Quote the full listing word for word.

DATA
== == ==

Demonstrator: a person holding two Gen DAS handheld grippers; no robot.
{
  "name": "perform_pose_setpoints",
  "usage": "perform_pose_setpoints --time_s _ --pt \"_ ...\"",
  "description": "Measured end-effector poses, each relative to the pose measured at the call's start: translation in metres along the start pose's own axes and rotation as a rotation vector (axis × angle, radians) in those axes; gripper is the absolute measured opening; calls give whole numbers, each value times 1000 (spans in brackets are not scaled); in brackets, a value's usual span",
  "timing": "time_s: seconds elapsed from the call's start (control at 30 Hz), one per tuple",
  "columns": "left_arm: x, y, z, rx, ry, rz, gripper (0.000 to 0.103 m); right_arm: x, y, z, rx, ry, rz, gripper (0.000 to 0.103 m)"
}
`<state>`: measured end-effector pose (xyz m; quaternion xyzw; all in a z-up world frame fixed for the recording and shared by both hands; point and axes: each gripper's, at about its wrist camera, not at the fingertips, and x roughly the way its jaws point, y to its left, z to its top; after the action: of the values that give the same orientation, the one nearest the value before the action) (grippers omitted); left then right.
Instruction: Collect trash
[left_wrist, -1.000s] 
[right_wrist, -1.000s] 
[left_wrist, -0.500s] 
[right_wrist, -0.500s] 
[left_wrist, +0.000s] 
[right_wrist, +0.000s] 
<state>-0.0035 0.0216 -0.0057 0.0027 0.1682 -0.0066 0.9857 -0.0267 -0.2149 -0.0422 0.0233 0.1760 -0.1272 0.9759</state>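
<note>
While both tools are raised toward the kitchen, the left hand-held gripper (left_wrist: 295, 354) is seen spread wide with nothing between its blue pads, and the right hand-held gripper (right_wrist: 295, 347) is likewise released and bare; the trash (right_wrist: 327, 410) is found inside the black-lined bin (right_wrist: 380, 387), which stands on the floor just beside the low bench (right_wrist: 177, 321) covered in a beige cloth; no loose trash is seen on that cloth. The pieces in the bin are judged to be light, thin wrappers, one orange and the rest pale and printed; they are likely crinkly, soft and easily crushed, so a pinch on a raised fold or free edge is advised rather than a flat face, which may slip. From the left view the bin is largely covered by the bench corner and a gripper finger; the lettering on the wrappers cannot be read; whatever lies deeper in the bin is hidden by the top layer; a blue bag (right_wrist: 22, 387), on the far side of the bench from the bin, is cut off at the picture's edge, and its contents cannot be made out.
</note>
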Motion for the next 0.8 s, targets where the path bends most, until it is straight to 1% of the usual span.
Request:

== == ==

EXERCISE OUTPUT
Demonstrator: a person holding two Gen DAS handheld grippers; no robot.
{
  "name": "perform_pose_setpoints",
  "usage": "perform_pose_setpoints --time_s _ --pt \"_ ...\"",
  "description": "Measured end-effector poses, each relative to the pose measured at the call's start: translation in metres along the start pose's own axes and rotation as a rotation vector (axis × angle, radians) in those axes; gripper is the absolute measured opening; calls give whole numbers, each value times 1000 (spans in brackets are not scaled); in brackets, a value's usual span",
  "timing": "time_s: seconds elapsed from the call's start (control at 30 Hz), one per tuple",
  "columns": "left_arm: x, y, z, rx, ry, rz, gripper (0.000 to 0.103 m); right_arm: x, y, z, rx, ry, rz, gripper (0.000 to 0.103 m)"
}
`<state>`: measured end-effector pose (xyz m; quaternion xyzw; all in a z-up world frame fixed for the recording and shared by both hands; point and axes: each gripper's, at about its wrist camera, not at the fingertips, and x roughly the way its jaws point, y to its left, z to its top; after the action: of the values that give the same orientation, the one nearest the value before the action) (grippers omitted); left then right.
Instruction: Collect trash
[left_wrist, -1.000s] 
[right_wrist, -1.000s] 
[left_wrist, -0.500s] 
[right_wrist, -0.500s] 
[left_wrist, +0.000s] 
[right_wrist, +0.000s] 
<state>-0.0035 0.0216 -0.0057 0.0027 0.1682 -0.0066 0.9857 -0.0267 -0.2149 -0.0422 0.0233 0.1760 -0.1272 0.9759</state>
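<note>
While both tools are raised toward the kitchen, the left hand-held gripper (left_wrist: 295, 354) is seen spread wide with nothing between its blue pads, and the right hand-held gripper (right_wrist: 295, 347) is likewise released and bare; the trash (right_wrist: 327, 410) is found inside the black-lined bin (right_wrist: 380, 387), which stands on the floor just beside the low bench (right_wrist: 177, 321) covered in a beige cloth; no loose trash is seen on that cloth. The pieces in the bin are judged to be light, thin wrappers, one orange and the rest pale and printed; they are likely crinkly, soft and easily crushed, so a pinch on a raised fold or free edge is advised rather than a flat face, which may slip. From the left view the bin is largely covered by the bench corner and a gripper finger; the lettering on the wrappers cannot be read; whatever lies deeper in the bin is hidden by the top layer; a blue bag (right_wrist: 22, 387), on the far side of the bench from the bin, is cut off at the picture's edge, and its contents cannot be made out.
</note>
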Motion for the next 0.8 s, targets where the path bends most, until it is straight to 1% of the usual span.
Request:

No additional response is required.